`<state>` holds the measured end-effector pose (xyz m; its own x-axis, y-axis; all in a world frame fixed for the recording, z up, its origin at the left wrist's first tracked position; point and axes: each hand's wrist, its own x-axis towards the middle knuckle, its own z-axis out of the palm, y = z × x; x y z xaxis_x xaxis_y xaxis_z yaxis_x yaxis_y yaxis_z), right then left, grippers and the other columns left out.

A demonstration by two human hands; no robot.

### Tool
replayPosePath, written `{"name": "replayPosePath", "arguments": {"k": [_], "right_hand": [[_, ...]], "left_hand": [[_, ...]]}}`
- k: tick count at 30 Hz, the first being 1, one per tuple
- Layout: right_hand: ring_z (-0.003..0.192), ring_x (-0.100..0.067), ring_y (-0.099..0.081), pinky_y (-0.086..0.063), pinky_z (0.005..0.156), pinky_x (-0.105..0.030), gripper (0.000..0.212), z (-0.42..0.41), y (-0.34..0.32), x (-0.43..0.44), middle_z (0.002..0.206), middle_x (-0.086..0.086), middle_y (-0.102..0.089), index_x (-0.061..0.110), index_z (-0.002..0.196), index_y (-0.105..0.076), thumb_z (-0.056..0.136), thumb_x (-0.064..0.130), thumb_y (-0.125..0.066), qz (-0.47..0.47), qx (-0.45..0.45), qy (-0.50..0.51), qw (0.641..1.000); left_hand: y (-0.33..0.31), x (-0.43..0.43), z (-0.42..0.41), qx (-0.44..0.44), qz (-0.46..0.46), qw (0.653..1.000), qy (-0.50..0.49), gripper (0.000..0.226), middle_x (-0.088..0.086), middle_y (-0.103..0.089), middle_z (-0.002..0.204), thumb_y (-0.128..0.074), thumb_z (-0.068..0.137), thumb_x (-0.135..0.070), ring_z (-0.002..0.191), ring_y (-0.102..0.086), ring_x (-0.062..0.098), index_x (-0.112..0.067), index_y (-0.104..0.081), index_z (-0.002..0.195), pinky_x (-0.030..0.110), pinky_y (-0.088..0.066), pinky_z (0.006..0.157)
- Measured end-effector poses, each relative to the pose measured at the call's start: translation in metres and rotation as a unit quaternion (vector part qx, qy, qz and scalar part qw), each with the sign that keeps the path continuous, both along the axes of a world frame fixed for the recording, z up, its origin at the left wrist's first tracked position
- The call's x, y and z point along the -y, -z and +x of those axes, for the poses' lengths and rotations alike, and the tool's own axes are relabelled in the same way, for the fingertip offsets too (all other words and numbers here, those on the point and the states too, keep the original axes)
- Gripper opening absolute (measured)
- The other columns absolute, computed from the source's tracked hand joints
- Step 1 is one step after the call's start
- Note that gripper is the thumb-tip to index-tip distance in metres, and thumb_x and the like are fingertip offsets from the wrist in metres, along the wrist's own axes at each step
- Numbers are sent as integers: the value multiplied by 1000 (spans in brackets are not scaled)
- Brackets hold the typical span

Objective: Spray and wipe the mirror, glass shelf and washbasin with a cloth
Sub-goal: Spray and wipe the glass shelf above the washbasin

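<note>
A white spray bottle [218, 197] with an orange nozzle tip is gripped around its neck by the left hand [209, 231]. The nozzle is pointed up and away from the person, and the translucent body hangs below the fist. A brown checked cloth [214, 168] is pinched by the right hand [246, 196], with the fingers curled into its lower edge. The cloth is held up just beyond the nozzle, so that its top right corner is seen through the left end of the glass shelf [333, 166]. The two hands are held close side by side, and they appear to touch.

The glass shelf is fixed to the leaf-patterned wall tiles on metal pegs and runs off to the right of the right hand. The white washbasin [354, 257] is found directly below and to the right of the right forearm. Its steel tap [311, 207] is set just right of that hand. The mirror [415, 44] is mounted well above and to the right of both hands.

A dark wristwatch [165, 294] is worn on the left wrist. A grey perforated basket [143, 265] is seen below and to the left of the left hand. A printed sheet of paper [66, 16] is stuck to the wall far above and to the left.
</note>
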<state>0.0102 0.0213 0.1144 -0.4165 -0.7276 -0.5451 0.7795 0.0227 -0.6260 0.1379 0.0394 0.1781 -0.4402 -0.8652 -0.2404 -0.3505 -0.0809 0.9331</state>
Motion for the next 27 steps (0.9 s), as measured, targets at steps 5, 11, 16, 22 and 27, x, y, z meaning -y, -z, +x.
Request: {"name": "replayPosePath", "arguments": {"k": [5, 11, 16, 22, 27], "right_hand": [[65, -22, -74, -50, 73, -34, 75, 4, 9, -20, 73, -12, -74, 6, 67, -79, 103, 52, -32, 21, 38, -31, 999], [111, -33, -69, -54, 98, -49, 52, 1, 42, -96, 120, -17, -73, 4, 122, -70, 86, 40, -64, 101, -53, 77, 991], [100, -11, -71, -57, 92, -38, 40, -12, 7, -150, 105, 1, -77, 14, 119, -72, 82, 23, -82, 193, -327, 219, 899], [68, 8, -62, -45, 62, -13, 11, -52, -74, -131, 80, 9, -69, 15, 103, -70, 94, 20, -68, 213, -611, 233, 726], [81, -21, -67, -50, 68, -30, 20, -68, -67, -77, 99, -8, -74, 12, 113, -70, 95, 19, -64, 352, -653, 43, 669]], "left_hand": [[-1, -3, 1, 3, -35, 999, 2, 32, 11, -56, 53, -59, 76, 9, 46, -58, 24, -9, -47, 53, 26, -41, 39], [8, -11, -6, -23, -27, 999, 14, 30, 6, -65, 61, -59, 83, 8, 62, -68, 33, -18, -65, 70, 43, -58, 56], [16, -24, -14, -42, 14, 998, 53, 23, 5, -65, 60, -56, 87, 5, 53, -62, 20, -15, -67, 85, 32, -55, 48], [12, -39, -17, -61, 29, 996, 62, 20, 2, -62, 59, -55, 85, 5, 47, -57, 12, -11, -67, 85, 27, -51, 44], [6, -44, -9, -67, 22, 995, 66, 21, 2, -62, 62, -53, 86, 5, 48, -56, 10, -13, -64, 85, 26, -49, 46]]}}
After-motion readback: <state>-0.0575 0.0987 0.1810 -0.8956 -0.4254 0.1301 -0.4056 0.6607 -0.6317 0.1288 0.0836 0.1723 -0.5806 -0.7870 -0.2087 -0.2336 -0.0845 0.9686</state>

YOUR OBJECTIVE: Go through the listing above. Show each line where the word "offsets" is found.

ANSWER FOR THIS EXERCISE:
- The call's x, y and z point along the -y, -z and +x of those axes, for the poses' lengths and rotations alike, and the tool's own axes are relabelled in the same way, for the fingertip offsets too (all other words and numbers here, those on the point and the states too, keep the original axes)
- Note that gripper is the thumb-tip to index-tip distance in metres, and thumb_x and the like are fingertip offsets from the wrist in metres, along the wrist's own axes at each step

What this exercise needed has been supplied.